Today's very personal and inspiring post is by Laura Codling an Organisational Development Business Partner at Torus, based in Manchester, UK. You can follow Laura on Twitter (her handle is @Laura_Torus). On graduating in HR Management and Accounting at Bolton, Laura commenced her HR career with the Police in Manchester, before transferring into a project management role in HR within Bolton Council's Adult Disability Services department. She left the public sector in 2008, moving into not-for-profit; she joined Helena Partnerships, developers and providers of affordable housing. She moved again last October to Torus (a new name within the affordable homes sector). Laura was born on Valetine's Day. She has a powerful moral compass and loves the challenges of working in an environment that stretches her and where she is helping make the world a better place. She has a passion for learning and a fascination with effecting positive change.

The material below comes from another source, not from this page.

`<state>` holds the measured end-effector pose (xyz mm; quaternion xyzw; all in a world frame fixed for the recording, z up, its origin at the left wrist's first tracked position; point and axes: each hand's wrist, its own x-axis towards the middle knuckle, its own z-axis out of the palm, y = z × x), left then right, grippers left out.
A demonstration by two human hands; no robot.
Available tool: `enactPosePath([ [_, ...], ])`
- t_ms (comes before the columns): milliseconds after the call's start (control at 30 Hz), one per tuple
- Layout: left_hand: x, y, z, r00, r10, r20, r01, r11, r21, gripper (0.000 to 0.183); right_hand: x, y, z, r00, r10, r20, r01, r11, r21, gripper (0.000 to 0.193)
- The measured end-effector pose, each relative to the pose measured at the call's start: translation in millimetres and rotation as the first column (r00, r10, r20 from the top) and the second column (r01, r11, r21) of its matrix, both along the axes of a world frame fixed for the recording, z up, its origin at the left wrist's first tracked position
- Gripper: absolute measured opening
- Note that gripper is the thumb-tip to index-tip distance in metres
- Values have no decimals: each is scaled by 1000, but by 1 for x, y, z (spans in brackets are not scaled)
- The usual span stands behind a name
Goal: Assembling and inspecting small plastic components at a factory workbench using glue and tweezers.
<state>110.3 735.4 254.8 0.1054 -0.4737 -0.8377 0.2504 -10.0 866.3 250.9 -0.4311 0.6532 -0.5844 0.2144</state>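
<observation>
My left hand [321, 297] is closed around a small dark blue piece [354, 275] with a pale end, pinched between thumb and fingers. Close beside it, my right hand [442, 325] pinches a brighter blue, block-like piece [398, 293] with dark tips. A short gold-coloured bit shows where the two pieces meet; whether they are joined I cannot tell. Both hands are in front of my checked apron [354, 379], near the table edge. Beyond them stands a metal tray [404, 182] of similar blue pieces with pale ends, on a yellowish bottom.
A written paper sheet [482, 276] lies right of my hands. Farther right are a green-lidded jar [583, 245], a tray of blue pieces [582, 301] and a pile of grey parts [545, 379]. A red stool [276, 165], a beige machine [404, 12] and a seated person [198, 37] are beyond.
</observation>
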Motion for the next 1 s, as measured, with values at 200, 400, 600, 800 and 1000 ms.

This blog, whilst a little self indulgent (its about my experiences after all!), is hopefully a timely reminder to all of us about appreciation and living in the present. You may read this and not be able to relate to what I'm saying, but I'd like to think that everyone can take away something, even if it only serves to remind you that you already cherish the events and people that are in your life.
When you strive for goals it's easy to forget that the journey holds its own experiences and memories and sometimes we forget to appreciate it along the way. It sounds like common sense doesn't it?
I've heard it said many times, but it's one of those things that usually only hits home when a life event stops you in your tracks and you reflect back. The benefits of hindsight are immense.
I have always been a bit of a perfectionist wanting everything to be "just so" with boxes ticked, I's dotted and T's crossed. I have always labelled it as being "determined and driven", but you can get to the point where you are so focussed on the goal that you forget to enjoy the journey and appreciate the experience of where you have been, where you are now and where you are going.
I'll give you an example.....When I finished work for maternity leave to have my first child I was really anxious about being off work - would things be done how I do them?; would the managers I supported get the support they expected.....? I actually worried about whether they would cope without me! (No seriously I did - this wasn't about me having an inflated sense of what I contribute, but about me needing to feel that I mattered.)
I didn't spend days at home waiting for her arrival wondering what was happening at work, but that is only because she arrived the day before I was due to finish work! I went from one busy existence to another in less than 24 hours and I soon realised that a shift in focus was a good thing for me on so many levels.....and, you know what? I didn't obsess about being off, and work didn't fall apart!
We can become so immersed in our own part of the world that perspective can become skewed and small things can become international disasters. I had been so focused up to that point on my career that I couldn't see outside of it, which is pretty sad to think when I look back now.
Now, after a few massive events in my life including another period of maternity leave, I have to say my outlook is very different, but this was probably the first time I stopped and thought long and hard about what really mattered to me.
|Still Life and Street, 1937, Escher's 1st print of distorted perspective|
Up until that point, if you'd asked me who inspired me in life I would probably have picked some pretty obvious names - Sheryl Sandberg, Richard Branson - but, not wanting to take anything away from what they have achieved in their careers, I've come to realise that inspiration can be found closer to home and people close to you can have a far more profound impact than someone that you may never meet.
My inspiration now comes from a small group of people far closer to home and one little girl in particular. Georgia is my niece and the bravest person I know. At 9 years old she has gone through more on this earth than any one of us will go through in our lifetimes, battling cancer for the last 4 years. She fought hard to beat the odds, always with a smile on her face, a sparkle in her eye and you would never hear her complain. She took every day as it came, faced unimaginable obstacles and appreciated everything and everyone around her.
|Circle of Calm painting by Katie Berggren|
Our hearts have been broken, we said "au revoir" to our gorgeous Georgia a few days before Christmas, after her brave and courageous fight and we will be led by the bravest lady I know. I am proud to say I'm related to them both and, if I have even a fraction of the courage and resilience they have had, then I'm good.
I no longer focus ahead at the goal so much, yes the goals I have for my life are still there (very definitely adjusted from the goals of 5 or 6 years ago) but it's much more about the journey, the experiences and the people along the way.